Return the whole listing, keeping every character the same.
#####
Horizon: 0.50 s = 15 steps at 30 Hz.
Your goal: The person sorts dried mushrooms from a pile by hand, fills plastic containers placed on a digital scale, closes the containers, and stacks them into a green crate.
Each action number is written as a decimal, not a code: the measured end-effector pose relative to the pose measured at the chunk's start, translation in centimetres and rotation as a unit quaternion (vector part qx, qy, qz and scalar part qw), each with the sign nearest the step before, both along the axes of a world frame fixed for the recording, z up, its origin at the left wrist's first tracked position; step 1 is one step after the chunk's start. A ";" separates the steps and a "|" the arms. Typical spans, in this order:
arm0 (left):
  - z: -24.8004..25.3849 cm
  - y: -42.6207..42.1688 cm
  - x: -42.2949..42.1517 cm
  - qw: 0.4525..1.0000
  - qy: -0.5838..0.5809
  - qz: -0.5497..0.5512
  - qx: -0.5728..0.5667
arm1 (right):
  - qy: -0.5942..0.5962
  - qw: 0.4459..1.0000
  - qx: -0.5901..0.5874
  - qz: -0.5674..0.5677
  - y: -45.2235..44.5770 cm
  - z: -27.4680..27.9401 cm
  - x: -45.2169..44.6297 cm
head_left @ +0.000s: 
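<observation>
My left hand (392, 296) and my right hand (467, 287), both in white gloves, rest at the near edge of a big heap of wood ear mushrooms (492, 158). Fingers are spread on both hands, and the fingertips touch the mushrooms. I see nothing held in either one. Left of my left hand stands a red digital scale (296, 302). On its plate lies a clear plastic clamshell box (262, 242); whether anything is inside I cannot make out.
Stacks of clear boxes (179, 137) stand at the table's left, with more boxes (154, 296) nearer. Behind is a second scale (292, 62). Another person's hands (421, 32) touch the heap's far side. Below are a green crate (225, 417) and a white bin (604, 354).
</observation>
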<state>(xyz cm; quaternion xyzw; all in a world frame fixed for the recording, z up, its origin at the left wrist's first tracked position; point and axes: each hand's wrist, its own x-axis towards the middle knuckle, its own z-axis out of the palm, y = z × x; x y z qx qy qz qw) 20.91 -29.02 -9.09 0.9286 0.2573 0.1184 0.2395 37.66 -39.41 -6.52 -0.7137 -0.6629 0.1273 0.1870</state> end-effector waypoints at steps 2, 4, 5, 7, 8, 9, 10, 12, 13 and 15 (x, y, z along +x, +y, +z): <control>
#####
Your response
Horizon: 0.50 s = 15 steps at 30 Hz.
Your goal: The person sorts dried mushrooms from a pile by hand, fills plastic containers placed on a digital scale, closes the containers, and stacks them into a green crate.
Each action number is written as a decimal, not a code: the measured end-effector pose relative to the pose measured at the chunk's start, translation in centimetres and rotation as a unit quaternion (vector part qx, qy, qz and scalar part qw), each with the sign nearest the step before, both along the axes of a world frame fixed for the recording, z up, its origin at the left wrist's first tracked position; step 1 is one step after the chunk's start. A ";" separates the steps and a "|" the arms. Typical spans, in this order:
arm0 (left):
  - z: -24.8004..25.3849 cm
  - y: -42.6207..42.1688 cm
  - x: -42.2949..42.1517 cm
  - qw: 0.4525..1.0000
  - qy: -0.5838..0.5809
  - qz: -0.5497..0.5512
  - qx: -0.5728..0.5667
arm1 (right):
  - qy: -0.5942..0.5962
  - qw: 0.4459..1.0000
  - qx: -0.5901..0.5874
  - qz: -0.5674..0.5677
  - y: -45.2235..44.5770 cm
  - z: -27.4680..27.9401 cm
  - x: -45.2169..44.6297 cm
head_left @ +0.000s: 
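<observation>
My left hand (392, 296) and my right hand (467, 287), both in white gloves, rest at the near edge of a big heap of wood ear mushrooms (492, 158). Fingers are spread on both hands, and the fingertips touch the mushrooms. I see nothing held in either one. Left of my left hand stands a red digital scale (296, 302). On its plate lies a clear plastic clamshell box (262, 242); whether anything is inside I cannot make out.
Stacks of clear boxes (179, 137) stand at the table's left, with more boxes (154, 296) nearer. Behind is a second scale (292, 62). Another person's hands (421, 32) touch the heap's far side. Below are a green crate (225, 417) and a white bin (604, 354).
</observation>
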<state>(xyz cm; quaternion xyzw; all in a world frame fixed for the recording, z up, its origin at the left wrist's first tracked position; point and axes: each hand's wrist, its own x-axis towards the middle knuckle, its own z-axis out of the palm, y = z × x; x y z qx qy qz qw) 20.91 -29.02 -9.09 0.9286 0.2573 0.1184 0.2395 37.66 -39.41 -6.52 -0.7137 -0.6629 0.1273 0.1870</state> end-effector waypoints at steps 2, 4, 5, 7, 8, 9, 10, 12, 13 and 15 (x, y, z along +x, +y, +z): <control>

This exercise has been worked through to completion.